Guest blog: 2 days at nDzuti Safari Camp

Arriving at nDzuti Safari Camp after a long drive through the dry Klaserie bush, we came upon a gem. The lodge is situated on the banks of a dry river bed, extended by mopane bush, and a lush, green lawn surrounding the lodge. Robbie, our host, greeted us with a welcoming smile, and a cool drink – how refreshing!
Wide Klaserie riverbed

Wide Klaserie riverbed

The lodge itself is lovely with 4 guest rooms surrounding an open-plan communal area. The bedrooms are spacious and tastefully decorated (our room had a photo of wild dog on the wall – my favourite animal, so maybe a good sign!).
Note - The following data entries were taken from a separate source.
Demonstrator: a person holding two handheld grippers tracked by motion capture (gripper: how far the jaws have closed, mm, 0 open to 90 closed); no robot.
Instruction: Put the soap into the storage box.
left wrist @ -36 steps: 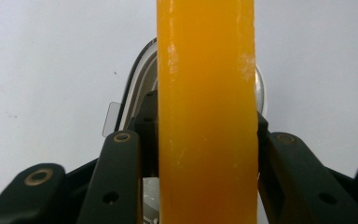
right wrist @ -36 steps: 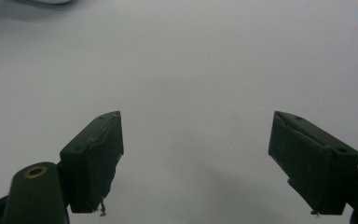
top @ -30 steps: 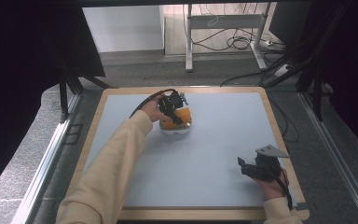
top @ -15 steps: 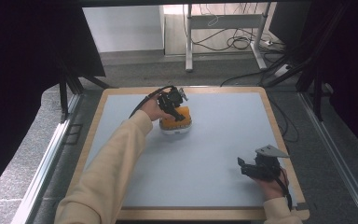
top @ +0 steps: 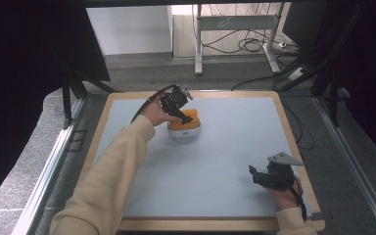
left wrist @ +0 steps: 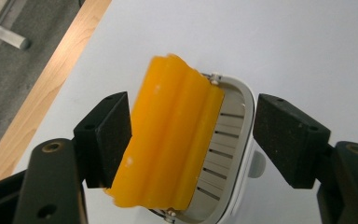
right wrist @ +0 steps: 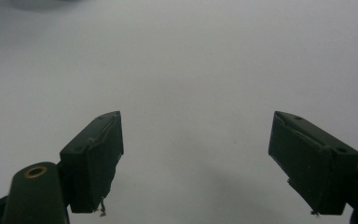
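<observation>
Here, on the table [top: 225,147], near the middle of its far edge, a small white dish [top: 183,131] with slots in its floor, standing flat on the pale blue top. In it, a yellow-orange bar [top: 186,120], thick and wavy on top, leaning on the dish wall and sticking up over the rim. In the left gripper view, the same bar [left wrist: 168,140] tipped across one side of the dish [left wrist: 230,154], with the slotted floor bare on the other side. Just above the dish, the left gripper [top: 178,110], pointing down at it from the far left side, held by a hand in a cream sleeve. Jaws just been opening, now wide apart. Bar and dish between the jaws; one pad [left wrist: 109,135] right up against the side of the bar, too close to tell if touching, the other pad well off the dish wall. No squeeze on the bar. Well apart from all that, by the near right corner of the table, the right gripper [top: 255,177], low over the top and pointing left. Jaws open wide there too, as in the right gripper view [right wrist: 196,158], with bare blue top between them and nothing held.
</observation>
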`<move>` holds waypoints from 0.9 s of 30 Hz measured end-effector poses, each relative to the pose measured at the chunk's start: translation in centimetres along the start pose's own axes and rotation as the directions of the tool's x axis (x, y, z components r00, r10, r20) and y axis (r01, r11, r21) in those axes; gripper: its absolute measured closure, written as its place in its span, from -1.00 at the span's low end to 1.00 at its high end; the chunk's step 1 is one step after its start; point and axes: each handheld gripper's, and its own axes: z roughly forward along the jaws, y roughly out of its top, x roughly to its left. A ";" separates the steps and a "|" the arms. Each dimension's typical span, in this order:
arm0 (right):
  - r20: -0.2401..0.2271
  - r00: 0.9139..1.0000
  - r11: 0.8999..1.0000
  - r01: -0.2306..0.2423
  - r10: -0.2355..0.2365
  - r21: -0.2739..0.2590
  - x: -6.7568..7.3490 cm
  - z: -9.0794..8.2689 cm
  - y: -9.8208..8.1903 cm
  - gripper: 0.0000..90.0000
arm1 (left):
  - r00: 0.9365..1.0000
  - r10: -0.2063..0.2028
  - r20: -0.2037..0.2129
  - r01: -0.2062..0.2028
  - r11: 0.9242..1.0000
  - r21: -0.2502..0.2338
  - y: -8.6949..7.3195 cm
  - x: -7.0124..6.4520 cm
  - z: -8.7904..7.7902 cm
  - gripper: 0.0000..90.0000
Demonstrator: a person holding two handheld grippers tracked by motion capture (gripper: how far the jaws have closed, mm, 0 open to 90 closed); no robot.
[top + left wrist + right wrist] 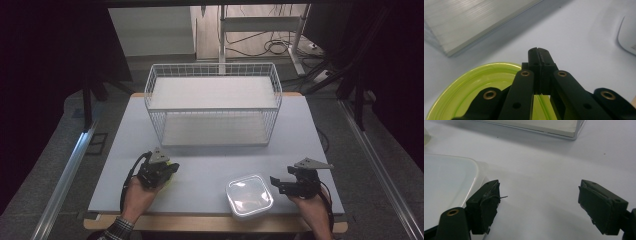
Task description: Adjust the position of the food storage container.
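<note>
A smooth, matte pale grey counter (210, 170) with a wooden edge carries everything. The largest thing on it is a white wire basket (214, 102), rectangular and open-topped, its walls a fine square mesh; it stands at the far middle of the counter, and a flat pale panel lies across its upper part with another pale surface at its floor. Nothing else shows inside it.

Near the front edge, right of centre, sits a white plastic box (248, 195), square with rounded corners and a glossy, slightly translucent lid that catches the light. What it holds cannot be told.

At the front left lies a round dish of clear yellow-green plastic (474, 85), shallow, with a raised shiny rim. In the left gripper view it is empty and sits just under the left gripper (159, 172).

The left gripper has its black fingers (543, 58) pressed together with nothing between them, and their tips stand over the bare counter just past the dish's rim.

The right gripper (280, 184) rests low at the front right, just beside the white box. Its fingers (487, 202) stand wide apart, matte black with worn pads, and bare counter lies between them; the box's rounded corner is next to one finger.
</note>
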 end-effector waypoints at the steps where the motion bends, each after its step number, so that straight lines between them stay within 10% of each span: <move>1: 0.000 1.000 1.000 0.000 0.000 0.000 0.0 0.0 0.0 -0.61 | 1.000 0.000 0.000 0.000 1.000 0.000 0.0 0.0 0.0 1.00; 11: 0.001 1.000 1.000 0.004 -0.004 0.003 0.1 -0.1 0.1 -0.56 | 0.999 -0.036 -0.020 0.036 0.999 -0.021 -1.2 1.2 -1.2 1.00; 19: -0.032 0.999 0.999 0.017 -0.015 0.051 0.9 -1.2 0.2 0.11 | 0.998 0.021 0.058 -0.014 0.993 -0.115 -0.6 -2.3 -1.3 1.00; 27: -0.078 0.996 0.985 0.066 -0.054 0.159 2.8 -2.4 -1.0 0.79 | 0.973 0.089 0.212 -0.071 0.993 -0.090 -0.6 -7.3 1.2 1.00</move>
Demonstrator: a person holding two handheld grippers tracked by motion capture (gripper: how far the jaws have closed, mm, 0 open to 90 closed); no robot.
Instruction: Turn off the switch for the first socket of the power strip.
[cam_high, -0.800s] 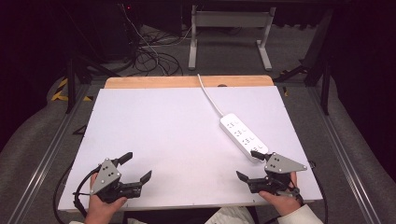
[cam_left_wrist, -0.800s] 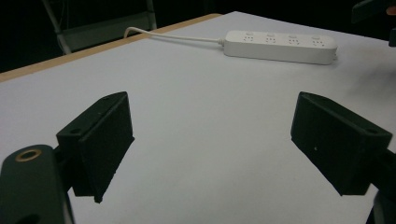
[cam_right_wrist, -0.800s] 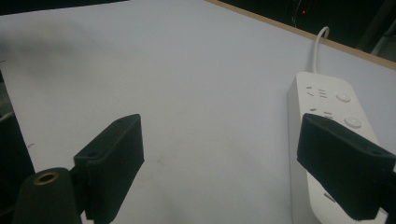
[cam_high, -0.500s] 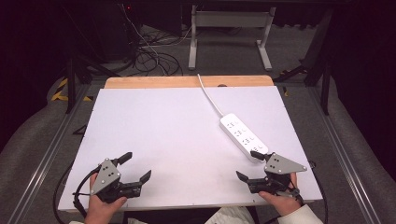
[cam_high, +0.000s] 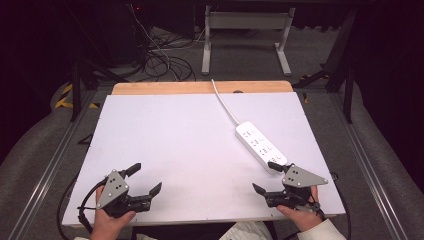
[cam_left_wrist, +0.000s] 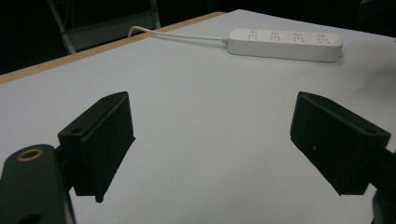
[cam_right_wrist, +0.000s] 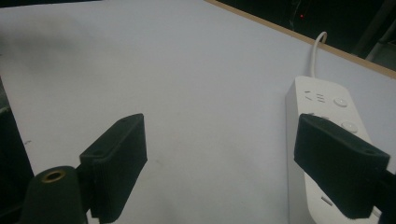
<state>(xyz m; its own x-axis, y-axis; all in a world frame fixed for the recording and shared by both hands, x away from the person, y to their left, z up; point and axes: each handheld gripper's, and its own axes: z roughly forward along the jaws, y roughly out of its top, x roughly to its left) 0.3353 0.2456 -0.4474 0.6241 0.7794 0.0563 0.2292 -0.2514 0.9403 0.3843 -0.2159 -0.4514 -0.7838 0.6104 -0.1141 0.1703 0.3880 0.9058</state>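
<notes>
A white power strip (cam_high: 260, 145) lies on the white table top (cam_high: 185, 145) at the right, its white cable (cam_high: 223, 102) running to the far edge. My right gripper (cam_high: 267, 176) rests near the front right corner, open and holding nothing, with one jaw just at the strip's near end. From the right gripper view the power strip (cam_right_wrist: 322, 121) sits behind the right-hand jaw. My left gripper (cam_high: 145, 179) rests at the front left, open and empty. The left gripper view has the power strip (cam_left_wrist: 285, 44) far across the bare surface.
A wooden strip (cam_high: 200, 87) borders the table's far edge. Beyond it, on the floor, stand a metal frame (cam_high: 245, 35) and a tangle of cables (cam_high: 160, 60). Metal rails (cam_high: 55, 160) run along both sides of the table.
</notes>
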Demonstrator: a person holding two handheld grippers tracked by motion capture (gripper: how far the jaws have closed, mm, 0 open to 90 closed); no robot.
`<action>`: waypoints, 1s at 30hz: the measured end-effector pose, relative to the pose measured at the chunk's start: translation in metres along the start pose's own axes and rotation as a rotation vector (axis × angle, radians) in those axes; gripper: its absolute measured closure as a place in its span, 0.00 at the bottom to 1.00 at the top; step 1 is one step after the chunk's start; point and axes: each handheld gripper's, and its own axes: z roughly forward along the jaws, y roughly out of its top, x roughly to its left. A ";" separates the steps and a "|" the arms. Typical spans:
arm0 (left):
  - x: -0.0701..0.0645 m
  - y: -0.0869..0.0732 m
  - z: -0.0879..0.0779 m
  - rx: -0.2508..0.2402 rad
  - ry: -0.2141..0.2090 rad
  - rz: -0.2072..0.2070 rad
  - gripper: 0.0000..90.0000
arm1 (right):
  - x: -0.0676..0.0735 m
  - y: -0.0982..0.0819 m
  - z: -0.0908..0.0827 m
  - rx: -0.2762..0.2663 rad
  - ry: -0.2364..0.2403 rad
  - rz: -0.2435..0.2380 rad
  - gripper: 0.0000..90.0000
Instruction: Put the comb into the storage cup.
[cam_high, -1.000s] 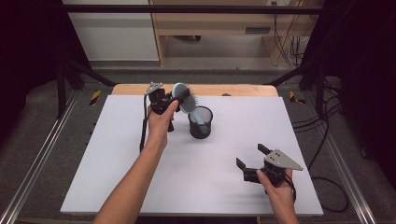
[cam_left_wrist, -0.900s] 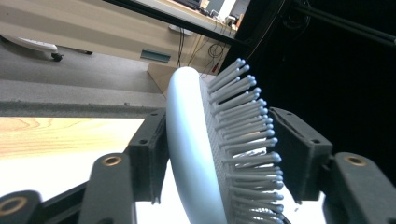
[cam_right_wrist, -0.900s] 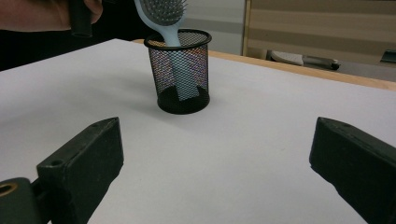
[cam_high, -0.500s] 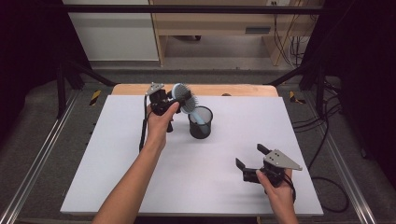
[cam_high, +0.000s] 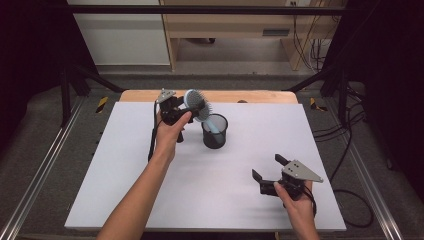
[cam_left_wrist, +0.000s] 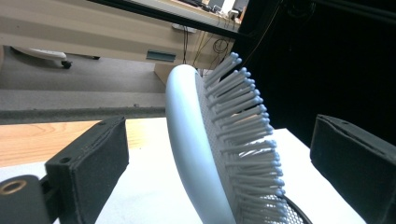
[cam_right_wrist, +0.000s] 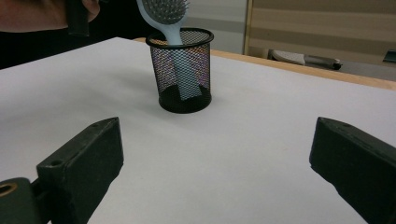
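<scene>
Fingers (cam_right_wrist: 88, 163) of the right gripper (cam_high: 272, 175) stand wide apart with nothing between them, low at the lower right of the high view, near the front edge of the white bench (cam_high: 125, 200). Its own view looks level across the bench and shows, through the black mesh cup (cam_right_wrist: 182, 74), the pale blue handle of the hairbrush (cam_right_wrist: 163, 14) reaching down to the cup's bottom; from above that handle is hidden inside the cup (cam_high: 215, 131).

Farther back, at upper centre of the high view, the left gripper (cam_high: 187, 111) sits beside the brush head (cam_high: 196, 104), which leans out of the cup toward it. The left gripper view shows what the high view cannot: the hairbrush (cam_left_wrist: 196, 154) stands between the black fingers (cam_left_wrist: 93, 163) with clear gaps on both sides, bristles facing the right-hand finger. These jaws have just been opening, with the brush head between them untouched.
</scene>
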 end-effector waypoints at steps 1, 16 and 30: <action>-0.001 0.000 -0.001 -0.001 0.001 0.009 0.05 | 0.000 0.000 0.000 0.000 0.000 0.002 0.04; -0.003 -0.007 -0.012 -0.002 0.009 0.054 0.04 | 0.000 0.000 -0.001 -0.004 -0.005 -0.002 0.04; -0.012 -0.016 -0.030 0.058 0.059 0.175 0.02 | 0.000 0.000 0.000 0.001 -0.005 -0.013 0.03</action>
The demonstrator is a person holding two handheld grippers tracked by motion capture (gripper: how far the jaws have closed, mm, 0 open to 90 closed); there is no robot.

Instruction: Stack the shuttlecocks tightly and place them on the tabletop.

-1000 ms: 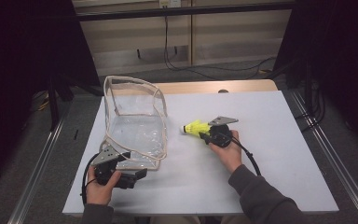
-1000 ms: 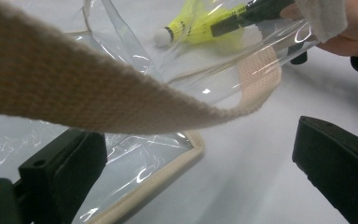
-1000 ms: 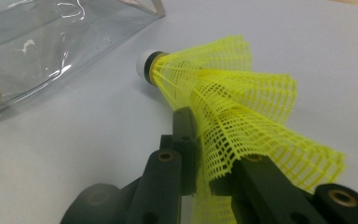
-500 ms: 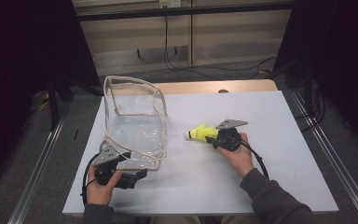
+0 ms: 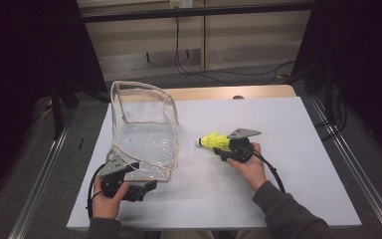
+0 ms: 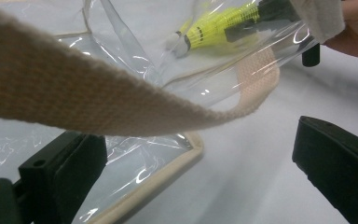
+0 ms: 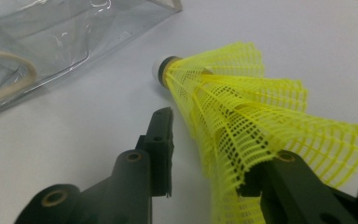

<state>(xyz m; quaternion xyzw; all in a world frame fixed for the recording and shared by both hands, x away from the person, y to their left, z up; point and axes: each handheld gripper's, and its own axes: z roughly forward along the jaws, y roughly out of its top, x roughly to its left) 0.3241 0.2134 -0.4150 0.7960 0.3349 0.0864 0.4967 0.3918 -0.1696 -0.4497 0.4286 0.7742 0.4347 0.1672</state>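
Along the far left of the room a dark curtain hangs beside a grey floor, where a metal rail (image 5: 45, 174) runs toward the near edge. On the white table (image 5: 288, 124), left of centre, lies a clear plastic bag (image 5: 144, 134) with beige webbing trim, its mouth standing up at the far end. At its near corner the left gripper (image 5: 146, 188) rests on the sheet, jaws wide apart and holding nothing; in the left gripper view the bag's beige strap (image 6: 74, 93) crosses above them and the bag's corner lies by the left jaw. Behind the table, a pale panelled wall carries black cables (image 5: 189, 64) down to the floor. Right of the bag, near the table's middle, lies a yellow shuttlecock (image 5: 214, 142), cork pointing left toward the bag. The right gripper (image 5: 225, 149) has just been opening: its jaws flank the mesh skirt, one jaw standing clear of it. Farther right, another rail (image 5: 348, 164) borders dark curtain.
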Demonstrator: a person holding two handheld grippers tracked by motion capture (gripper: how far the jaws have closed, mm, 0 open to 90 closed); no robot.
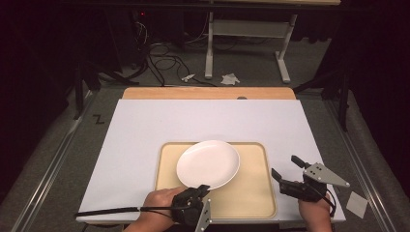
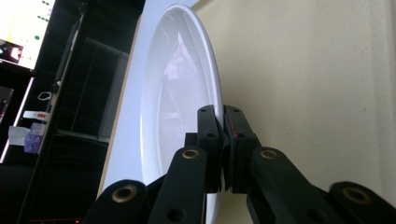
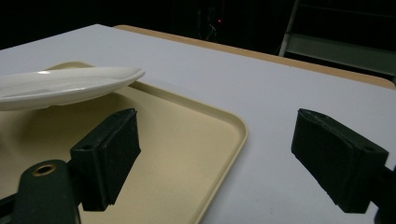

Robbie, our tracker John, and Dave, our guide, were friendly and welcoming. The food (cooked by Robbie and Mamasima) was wholesome, tasty and plentiful.
There is a small watering hole in view just beyond the camp’s unobtrusive perimeter fence, which was visited by African civet, porcupine and jackal whilst we were enjoying our alfresco dinner under the stars. Then, an enjoyable evening spent with fellow guests (well, new friends) around the fire, drinking whiskey, wine and exchanging stories.
Elephants approaching the riverbank

Elephants approaching the riverbank

A giraffe on the cloudy landscape

A giraffe on the cloudy landscape

During our stay, the weather was a bit changeable – very hot on the first day, then cold grey and raining for the remainder of our stay, which isn’t the best weather for game viewing. However, we were lucky enough to see herds of elephant wandering along the Klaserie river, as well as a few white rhinos. We saw plenty of general game – kudu, giraffe, zebra, steenbok, zebra, etc. – but the cats were quite elusive.
Elephants on the riverbank

Elephants on the riverbank

Young kudu bull

Young kudu bull

Dinner on the deck by lantern light

Dinner on the deck by lantern light

We saw plenty of tracks for lions. Firstly, 2 large males had walked across the river during the night, but were nowhere to be found the next morning. There were also tracks for a lioness in the riverbed – we were told she was hiding cubs somewhere in the reeds (they are only about 4 weeks old so too young for her to bring out just yet), but she too remained well hidden and warm away from the cold, dreary weather.
nDzuti game viewer in the riverbed

nDzuti game viewer in the riverbed

Tracking lions in the riverbed

Tracking lions in the riverbed

Male waterbuck looking proud

Male waterbuck looking proud

On our last drive we found vultures in trees all over the property, which is a good sign that a predator had killed something, so a perhaps the cats were coming out of hiding. But it was time for us to leave. As we left nDzuti, John and Bruce were heading out themselves to try and locate the kill, and hopefully, the lions for the remaining guests. Good Luck to you all!